WHAT YOU WILL DO
Repeat exactly the lines below that lie between the line with "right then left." and the line with "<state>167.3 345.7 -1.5", counting both of those lines as part of the answer.

━━━━━ SOURCE RECORDS ━━━━━

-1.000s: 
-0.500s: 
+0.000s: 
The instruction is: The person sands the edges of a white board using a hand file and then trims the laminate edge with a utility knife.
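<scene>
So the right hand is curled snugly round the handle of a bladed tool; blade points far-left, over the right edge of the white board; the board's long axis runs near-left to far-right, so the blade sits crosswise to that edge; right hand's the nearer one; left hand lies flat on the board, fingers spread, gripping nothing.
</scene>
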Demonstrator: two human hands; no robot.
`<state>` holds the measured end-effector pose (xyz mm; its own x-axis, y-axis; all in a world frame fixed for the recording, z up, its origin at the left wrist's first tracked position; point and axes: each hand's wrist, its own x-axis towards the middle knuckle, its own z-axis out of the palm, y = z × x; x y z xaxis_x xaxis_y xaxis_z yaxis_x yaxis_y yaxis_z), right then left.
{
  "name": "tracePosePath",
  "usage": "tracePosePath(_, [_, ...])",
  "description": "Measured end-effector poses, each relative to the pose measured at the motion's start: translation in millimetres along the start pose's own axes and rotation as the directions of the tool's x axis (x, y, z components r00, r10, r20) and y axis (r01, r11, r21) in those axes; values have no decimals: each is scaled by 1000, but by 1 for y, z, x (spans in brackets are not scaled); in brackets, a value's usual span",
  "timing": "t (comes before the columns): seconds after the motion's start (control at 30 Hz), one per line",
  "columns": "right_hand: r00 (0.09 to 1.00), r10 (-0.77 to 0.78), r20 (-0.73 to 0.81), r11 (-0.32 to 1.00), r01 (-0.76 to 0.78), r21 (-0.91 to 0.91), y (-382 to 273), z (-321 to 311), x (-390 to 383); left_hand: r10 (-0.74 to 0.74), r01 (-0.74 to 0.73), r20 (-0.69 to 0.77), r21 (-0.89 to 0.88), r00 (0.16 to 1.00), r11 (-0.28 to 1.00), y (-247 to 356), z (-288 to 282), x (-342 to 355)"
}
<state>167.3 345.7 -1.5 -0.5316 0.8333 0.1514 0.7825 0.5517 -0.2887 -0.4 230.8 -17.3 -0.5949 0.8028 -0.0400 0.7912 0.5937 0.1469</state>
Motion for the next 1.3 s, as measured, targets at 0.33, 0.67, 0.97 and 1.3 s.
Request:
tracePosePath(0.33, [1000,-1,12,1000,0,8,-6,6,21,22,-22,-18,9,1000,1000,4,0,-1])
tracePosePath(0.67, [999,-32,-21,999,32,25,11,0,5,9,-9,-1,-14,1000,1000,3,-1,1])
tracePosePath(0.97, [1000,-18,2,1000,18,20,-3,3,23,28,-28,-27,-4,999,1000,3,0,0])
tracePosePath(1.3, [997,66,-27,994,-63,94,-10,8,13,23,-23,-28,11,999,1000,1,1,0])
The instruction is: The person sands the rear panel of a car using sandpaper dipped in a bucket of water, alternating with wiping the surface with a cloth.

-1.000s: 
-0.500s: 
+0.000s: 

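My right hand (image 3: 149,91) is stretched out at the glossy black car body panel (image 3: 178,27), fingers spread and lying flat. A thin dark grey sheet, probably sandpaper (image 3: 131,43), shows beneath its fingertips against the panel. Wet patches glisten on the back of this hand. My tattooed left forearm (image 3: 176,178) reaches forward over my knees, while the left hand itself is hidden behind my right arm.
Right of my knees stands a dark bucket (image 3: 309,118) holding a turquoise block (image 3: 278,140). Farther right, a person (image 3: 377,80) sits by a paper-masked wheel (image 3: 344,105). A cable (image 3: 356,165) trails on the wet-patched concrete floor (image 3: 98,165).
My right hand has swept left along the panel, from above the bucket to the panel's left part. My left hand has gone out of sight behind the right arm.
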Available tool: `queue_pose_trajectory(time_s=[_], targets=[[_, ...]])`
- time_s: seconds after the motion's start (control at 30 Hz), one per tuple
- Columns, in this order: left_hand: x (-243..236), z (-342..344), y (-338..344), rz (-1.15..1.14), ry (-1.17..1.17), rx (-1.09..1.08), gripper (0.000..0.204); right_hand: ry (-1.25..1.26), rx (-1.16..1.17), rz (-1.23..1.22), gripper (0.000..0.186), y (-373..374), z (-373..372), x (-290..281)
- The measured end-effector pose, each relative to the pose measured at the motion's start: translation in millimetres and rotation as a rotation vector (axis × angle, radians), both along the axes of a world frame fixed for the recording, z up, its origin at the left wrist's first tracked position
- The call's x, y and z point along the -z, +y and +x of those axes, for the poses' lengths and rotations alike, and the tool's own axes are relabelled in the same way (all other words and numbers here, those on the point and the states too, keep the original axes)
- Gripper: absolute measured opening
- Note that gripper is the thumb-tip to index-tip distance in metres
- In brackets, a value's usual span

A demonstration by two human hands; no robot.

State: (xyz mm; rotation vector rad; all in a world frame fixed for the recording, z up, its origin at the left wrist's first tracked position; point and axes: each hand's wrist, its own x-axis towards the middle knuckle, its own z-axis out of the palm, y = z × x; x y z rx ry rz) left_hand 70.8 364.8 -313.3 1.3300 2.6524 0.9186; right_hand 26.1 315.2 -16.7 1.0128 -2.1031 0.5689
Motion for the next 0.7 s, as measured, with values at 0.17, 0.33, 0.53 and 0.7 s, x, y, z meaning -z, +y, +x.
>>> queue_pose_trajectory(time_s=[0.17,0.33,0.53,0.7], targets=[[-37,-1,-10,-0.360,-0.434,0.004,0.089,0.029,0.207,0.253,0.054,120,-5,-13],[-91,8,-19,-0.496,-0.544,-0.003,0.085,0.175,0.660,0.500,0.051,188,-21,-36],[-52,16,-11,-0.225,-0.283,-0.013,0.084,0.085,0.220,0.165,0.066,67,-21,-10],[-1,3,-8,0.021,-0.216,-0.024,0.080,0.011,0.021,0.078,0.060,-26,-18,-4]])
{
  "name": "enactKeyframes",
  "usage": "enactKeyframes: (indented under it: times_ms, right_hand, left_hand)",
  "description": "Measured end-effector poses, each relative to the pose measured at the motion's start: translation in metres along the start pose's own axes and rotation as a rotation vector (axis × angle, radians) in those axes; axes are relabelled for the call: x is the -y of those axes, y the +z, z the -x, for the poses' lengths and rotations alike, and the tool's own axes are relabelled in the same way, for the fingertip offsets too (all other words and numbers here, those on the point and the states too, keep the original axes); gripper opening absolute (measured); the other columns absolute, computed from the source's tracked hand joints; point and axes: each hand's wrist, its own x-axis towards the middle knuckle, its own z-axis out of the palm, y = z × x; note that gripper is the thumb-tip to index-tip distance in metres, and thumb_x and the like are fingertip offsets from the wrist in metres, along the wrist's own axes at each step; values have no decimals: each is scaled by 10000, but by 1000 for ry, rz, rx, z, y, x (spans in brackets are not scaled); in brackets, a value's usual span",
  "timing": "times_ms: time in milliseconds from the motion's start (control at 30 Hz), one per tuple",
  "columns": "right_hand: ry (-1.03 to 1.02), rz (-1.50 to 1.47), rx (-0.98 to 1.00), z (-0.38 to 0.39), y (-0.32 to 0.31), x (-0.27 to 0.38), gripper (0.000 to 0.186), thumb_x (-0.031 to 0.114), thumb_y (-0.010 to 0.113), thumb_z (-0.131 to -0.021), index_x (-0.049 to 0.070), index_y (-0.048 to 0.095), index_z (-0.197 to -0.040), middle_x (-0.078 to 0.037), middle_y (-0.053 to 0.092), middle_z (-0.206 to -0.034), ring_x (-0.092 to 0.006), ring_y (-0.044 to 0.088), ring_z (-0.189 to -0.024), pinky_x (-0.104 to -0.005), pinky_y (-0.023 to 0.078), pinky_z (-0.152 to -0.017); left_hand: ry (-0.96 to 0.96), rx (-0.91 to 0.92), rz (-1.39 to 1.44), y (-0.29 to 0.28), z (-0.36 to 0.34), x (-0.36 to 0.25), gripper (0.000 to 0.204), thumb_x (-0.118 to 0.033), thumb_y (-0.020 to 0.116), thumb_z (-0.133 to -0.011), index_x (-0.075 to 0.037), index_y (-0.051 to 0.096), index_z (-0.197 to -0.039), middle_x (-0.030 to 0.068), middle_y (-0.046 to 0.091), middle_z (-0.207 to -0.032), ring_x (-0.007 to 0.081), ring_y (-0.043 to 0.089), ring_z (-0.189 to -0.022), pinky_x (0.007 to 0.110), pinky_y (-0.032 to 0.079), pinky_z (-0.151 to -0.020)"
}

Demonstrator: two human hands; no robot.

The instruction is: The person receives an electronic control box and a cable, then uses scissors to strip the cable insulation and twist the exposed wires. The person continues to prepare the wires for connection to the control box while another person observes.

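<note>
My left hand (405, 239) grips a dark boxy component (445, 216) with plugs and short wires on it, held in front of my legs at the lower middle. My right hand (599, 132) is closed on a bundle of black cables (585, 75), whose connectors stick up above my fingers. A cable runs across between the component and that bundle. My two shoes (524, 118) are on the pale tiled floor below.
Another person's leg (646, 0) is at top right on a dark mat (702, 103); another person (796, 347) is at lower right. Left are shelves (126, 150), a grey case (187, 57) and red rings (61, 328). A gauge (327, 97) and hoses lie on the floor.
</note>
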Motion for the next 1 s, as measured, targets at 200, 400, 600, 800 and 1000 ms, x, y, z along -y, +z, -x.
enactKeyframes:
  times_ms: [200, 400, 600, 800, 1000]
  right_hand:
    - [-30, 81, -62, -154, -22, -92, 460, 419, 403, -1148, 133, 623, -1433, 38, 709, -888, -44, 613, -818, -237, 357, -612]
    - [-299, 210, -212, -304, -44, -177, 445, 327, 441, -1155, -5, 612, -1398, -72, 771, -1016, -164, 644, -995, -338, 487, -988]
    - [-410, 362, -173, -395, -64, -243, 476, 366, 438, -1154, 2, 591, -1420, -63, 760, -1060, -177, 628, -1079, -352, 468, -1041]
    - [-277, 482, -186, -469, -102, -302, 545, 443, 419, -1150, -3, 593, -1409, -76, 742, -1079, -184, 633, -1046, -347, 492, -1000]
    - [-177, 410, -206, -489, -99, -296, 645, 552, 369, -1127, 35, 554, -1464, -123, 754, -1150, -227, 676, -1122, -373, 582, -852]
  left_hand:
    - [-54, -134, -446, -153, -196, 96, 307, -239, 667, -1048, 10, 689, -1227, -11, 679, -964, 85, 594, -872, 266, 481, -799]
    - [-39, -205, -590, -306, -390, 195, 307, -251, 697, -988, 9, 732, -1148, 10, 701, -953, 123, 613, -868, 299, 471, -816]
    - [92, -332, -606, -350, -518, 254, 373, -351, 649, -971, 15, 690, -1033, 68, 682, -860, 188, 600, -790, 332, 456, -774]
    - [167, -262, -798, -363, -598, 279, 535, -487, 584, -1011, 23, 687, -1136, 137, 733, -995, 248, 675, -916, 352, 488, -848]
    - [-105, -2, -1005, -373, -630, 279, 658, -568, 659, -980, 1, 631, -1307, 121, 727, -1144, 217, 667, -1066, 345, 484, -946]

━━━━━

RESPONSE
`<state>` holds the measured end-effector pose (xyz mm; its own x-axis, y-axis; all in a world frame fixed for the recording, z up, its origin at the left wrist's first tracked position; point and axes: each hand's wrist, its own x-axis towards the middle knuckle, its own z-axis out of the palm, y = z × x; x y z xaxis_x xaxis_y xaxis_z yaxis_x yaxis_y yaxis_z), right then left.
{
  "name": "tracePosePath",
  "usage": "tracePosePath(_, [_, ...])",
  "description": "Measured end-effector poses, each relative to the pose measured at the motion's start: translation in millimetres along the start pose's own axes and rotation as the directions of the tool's x axis (x, y, z components r00, r10, r20) and y axis (r01, r11, r21) in those axes; values have no decimals: each is scaled by 1000, but by 1 for y, z, x (spans in brackets are not scaled); in brackets, a value's usual span",
  "timing": "t (comes before the columns): seconds after the motion's start (control at 30 Hz), one per line",
  "columns": "right_hand: r00 (0.09 to 1.00), r10 (-0.77 to 0.78), r20 (-0.73 to 0.81), r11 (-0.32 to 1.00), r01 (-0.76 to 0.78), r21 (-0.91 to 0.91), y (-382 to 273), z (-321 to 311), x (-390 to 383); left_hand: r10 (-0.74 to 0.74), r01 (-0.74 to 0.73), r20 (-0.69 to 0.77), r21 (-0.89 to 0.88), r00 (0.16 to 1.00), r11 (-0.28 to 1.00), y (-247 to 356), z (-288 to 282), x (-342 to 355)"
}
<state>167.3 345.7 -1.5 -0.5316 0.8333 0.1514 0.7825 0.5517 -0.2887 -0.4 230.8 -17.3 -0.5949 0.8028 -0.0400 0.7912 0.5937 0.1469</state>

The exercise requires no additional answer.